WORK INSTRUCTION
If a line of the material contains "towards", copy it.
-- Opening Marker --
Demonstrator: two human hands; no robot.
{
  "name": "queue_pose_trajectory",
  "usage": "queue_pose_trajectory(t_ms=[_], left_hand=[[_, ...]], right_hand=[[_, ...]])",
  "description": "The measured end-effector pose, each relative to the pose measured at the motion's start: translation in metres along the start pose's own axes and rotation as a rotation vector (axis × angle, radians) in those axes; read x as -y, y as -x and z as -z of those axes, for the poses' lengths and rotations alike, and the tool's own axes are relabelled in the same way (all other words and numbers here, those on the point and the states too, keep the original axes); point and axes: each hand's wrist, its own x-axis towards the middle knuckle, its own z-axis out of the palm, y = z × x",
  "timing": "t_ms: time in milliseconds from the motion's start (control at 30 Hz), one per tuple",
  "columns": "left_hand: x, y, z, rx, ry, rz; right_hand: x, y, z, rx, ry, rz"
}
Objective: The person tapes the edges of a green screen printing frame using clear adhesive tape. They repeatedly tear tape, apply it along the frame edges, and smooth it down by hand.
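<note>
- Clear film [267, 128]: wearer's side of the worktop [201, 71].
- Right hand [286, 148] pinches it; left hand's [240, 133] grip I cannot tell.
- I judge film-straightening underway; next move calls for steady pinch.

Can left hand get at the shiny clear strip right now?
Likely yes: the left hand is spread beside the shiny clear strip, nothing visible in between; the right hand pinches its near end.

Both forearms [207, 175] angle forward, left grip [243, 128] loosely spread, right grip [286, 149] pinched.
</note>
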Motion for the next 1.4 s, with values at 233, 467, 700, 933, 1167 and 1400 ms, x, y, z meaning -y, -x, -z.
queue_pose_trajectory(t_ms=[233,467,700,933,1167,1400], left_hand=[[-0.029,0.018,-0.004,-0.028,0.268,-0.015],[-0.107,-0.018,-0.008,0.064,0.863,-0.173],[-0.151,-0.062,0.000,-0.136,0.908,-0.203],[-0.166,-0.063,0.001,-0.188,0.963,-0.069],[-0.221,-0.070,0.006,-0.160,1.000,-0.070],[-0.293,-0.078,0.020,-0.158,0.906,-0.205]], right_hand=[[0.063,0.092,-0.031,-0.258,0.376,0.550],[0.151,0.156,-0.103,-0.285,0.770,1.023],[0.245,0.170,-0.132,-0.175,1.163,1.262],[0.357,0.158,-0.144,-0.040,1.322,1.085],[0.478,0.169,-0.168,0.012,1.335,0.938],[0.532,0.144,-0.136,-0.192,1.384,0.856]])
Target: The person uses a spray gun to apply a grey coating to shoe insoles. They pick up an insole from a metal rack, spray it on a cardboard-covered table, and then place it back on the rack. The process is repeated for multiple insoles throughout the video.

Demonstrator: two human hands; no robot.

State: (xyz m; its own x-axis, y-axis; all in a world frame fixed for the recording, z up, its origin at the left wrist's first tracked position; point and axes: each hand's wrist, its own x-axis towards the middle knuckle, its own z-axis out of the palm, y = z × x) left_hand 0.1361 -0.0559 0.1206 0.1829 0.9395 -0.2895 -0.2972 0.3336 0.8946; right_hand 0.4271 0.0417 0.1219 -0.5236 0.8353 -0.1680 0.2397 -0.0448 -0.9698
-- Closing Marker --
SOLUTION BELOW
  "description": "The measured end-effector pose, each relative to the pose measured at the motion's start: translation in metres along the start pose's own axes and rotation as a rotation vector (axis × angle, radians) in those axes; read x as -y, y as -x and z as -z of those axes, for the poses' lengths and rotations alike, and the tool's own axes are relabelled in the same way (all other words and numbers here, those on the point and the states too, keep the original axes); point and axes: each hand's wrist, its own x-axis towards the middle knuckle, its own z-axis out of the palm, y = z × x",
State: (xyz m; its own x-axis, y-axis; all in a world frame fixed for the recording, z up, its origin at the left wrist's first tracked position; point and axes: each hand's wrist, its own x-axis towards the middle knuckle, its own z-axis out of the palm, y = z × x) left_hand 0.1361 -0.0559 0.1206 0.1829 0.9395 -0.2895 -0.2972 0.3336 0.8946; right_hand 0.4271 0.0417 0.1219 -0.5236 0.8353 -0.1680 0.2397 -0.0448 -0.9698

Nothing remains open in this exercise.